1. CLAIMS 1. A method for assembling a rivet and rippling tire, comprising the steps of: supplying to a static mixer at least two materials that react together to create a foam, mixing the reactive materials with the static mixer, supplying nuclear gas to the mixer static at a pressure sufficient to draw the gas into the mixture of reactive materials in static mixing, injecting the mixture of reactive materials with the entrained gas, into said rim and rim assembly, allowing the mixture of reactive materials to react within the rim creates a foam filling and heals the foam filling inside the rim.
2. 2. The method defined according to claim 1, wherein the reactive materials include a polyisocyanate and a polyol to react together to form a polyurethane foam.
3. 3. The method defined in accordance with claim 1, further comprising removing a rod valve from the rim and rim assembly to form an opening in the rod valve.

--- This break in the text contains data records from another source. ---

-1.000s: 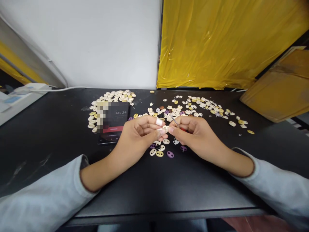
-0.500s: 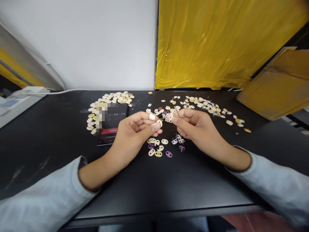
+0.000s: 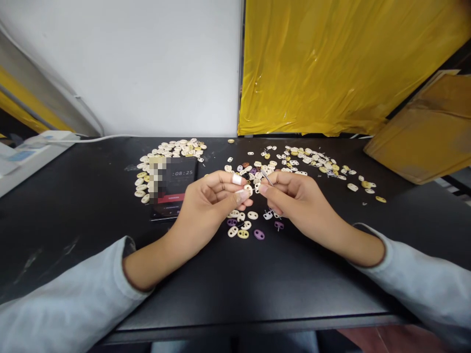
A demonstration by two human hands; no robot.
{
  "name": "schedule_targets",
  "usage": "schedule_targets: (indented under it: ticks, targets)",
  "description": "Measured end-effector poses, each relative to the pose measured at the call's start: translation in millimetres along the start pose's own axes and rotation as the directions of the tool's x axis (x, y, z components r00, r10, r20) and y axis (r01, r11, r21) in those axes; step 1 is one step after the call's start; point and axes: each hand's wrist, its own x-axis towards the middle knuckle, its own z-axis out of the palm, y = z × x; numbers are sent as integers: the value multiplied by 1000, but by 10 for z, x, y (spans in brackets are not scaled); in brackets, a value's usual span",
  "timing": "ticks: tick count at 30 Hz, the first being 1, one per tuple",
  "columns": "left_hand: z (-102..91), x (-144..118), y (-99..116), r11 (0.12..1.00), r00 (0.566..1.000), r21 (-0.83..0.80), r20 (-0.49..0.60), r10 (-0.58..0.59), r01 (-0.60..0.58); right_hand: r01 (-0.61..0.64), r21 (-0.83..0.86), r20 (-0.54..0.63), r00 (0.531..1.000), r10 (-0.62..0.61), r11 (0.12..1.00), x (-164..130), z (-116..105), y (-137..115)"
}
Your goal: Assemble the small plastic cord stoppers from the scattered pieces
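Between its thumb and index finger, my left hand (image 3: 208, 208) pinches a cream oval piece (image 3: 248, 190) with two holes, like a small button. White tape wraps one fingertip of that hand. Opposite it, my right hand (image 3: 296, 196) is closed on a small white two-hole piece (image 3: 257, 188), with a thin metal tool (image 3: 267, 177) also in its fingers. The two small pieces are close together; whether they touch, I cannot tell. Below the hands lie loose oval pieces, including a purple oval piece (image 3: 259, 235) and a yellow oval piece (image 3: 243, 234).
A phone (image 3: 172, 196) showing a timer lies left, beside a pile of cream ovals (image 3: 176, 148). More white pieces (image 3: 312, 159) spread back right, near a cardboard box (image 3: 423, 132). A power strip (image 3: 44, 147) is at the far left of the black table (image 3: 235, 284).
My right hand has brought its small white piece in beside the cream oval piece held in my left. The view has shifted slightly.
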Motion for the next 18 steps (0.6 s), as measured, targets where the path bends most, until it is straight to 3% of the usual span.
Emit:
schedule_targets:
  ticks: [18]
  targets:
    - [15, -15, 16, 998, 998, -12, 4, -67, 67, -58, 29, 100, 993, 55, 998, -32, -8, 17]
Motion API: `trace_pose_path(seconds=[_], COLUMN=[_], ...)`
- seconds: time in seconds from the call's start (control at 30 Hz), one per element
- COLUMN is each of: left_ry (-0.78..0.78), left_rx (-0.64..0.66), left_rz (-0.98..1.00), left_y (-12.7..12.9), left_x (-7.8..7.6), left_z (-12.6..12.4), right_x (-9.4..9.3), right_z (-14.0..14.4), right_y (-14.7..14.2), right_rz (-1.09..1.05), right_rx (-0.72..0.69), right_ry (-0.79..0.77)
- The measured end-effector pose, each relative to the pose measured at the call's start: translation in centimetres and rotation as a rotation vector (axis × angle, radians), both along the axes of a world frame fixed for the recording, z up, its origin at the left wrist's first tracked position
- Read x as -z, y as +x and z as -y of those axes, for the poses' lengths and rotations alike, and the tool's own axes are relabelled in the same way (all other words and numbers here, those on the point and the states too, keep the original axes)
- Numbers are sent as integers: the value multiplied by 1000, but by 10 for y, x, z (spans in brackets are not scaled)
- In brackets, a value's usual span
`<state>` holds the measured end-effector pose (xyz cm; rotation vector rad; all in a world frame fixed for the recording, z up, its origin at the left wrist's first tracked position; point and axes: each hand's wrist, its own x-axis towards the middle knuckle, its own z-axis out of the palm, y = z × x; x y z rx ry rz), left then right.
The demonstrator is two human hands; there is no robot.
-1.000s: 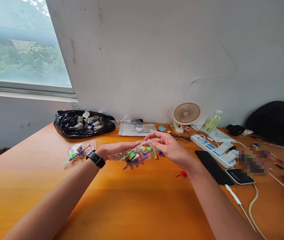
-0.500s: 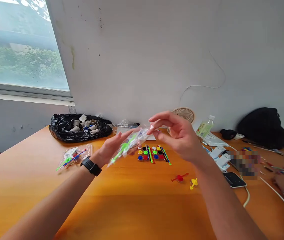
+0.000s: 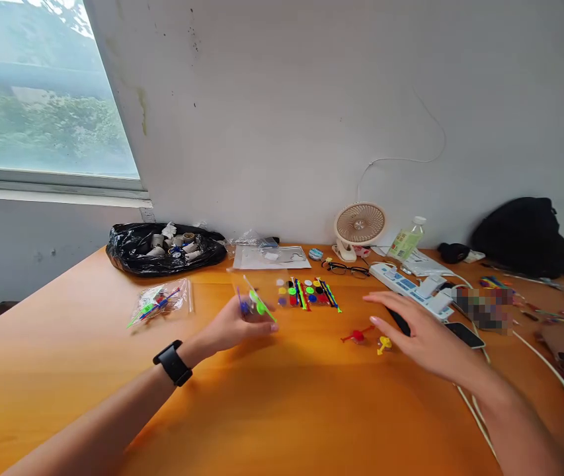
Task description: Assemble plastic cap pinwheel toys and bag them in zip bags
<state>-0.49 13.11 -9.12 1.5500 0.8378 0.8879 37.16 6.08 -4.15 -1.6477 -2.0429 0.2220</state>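
Lowered now, left hand pinches what seems a clear bag; right hand, fingers spread, nears red spinner; approach low.

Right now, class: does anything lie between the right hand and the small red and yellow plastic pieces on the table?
Nothing visible. The right hand hovers open just right of the yellow piece and red piece, with only bare orange table between them.

Sealed bag left of left hand; plastic pieces behind; fan at wall
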Motion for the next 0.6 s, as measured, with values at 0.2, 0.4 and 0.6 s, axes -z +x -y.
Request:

4. 4. The method defined in accordance with claim 3, wherein injecting the mixture of reactive materials with the entrained gas into the rim and rim assembly comprises injecting the mixture through the opening of the rod valve.
5. 5. The method defined in accordance with claim 4, further comprising inserting a plug into the opening of the rod valve after the injection is completed.
6. 6. The method defined in accordance with claim 1, further comprising mounting a rim on a rim and a rim to form said rim and rim assembly.
7. 7. The method defined in accordance with claim 1, further comprising filling with air of said rim and rim assembly before injecting the mixture to stretch the rim.
8. 8. The method defined in accordance with claim 1, further comprising obtaining the size of the tire and rim assembly to determine the amount of the mixture to be injected into said rim and rim assembly.
9. 9. The method defined in accordance with claim 1, further comprising forming at least one vent hole in said rim before injecting the mixture.
10. 10. The method defined in accordance with claim 9, further comprises allowing the foam to expand in said rim and rim assembly and allowing trapped air to escape through the vent hole in said rim.
11. 11. The method defined in accordance with claim 1, wherein injecting the mixture into said rim and wheel assembly comprises automatically injecting the amount of mixture necessary to fill said rim and rim assembly based on the size and / or weight of the assembly. rim and rin obtained.
12. 12. The method defined in accordance with claim 1, wherein the reactive materials are mixed and injected into the tire under ambient temperature conditions.
13. 13. The method defined in accordance with claim 1, wherein the reactive materials are mixed and injected into the rim under ambient pressure conditions.
14. 14. The method defined according to claim 1, wherein injecting the mixture of reactive materials with the entrained gas into the rim and rim assembly comprises injecting the mixture through the rod valve.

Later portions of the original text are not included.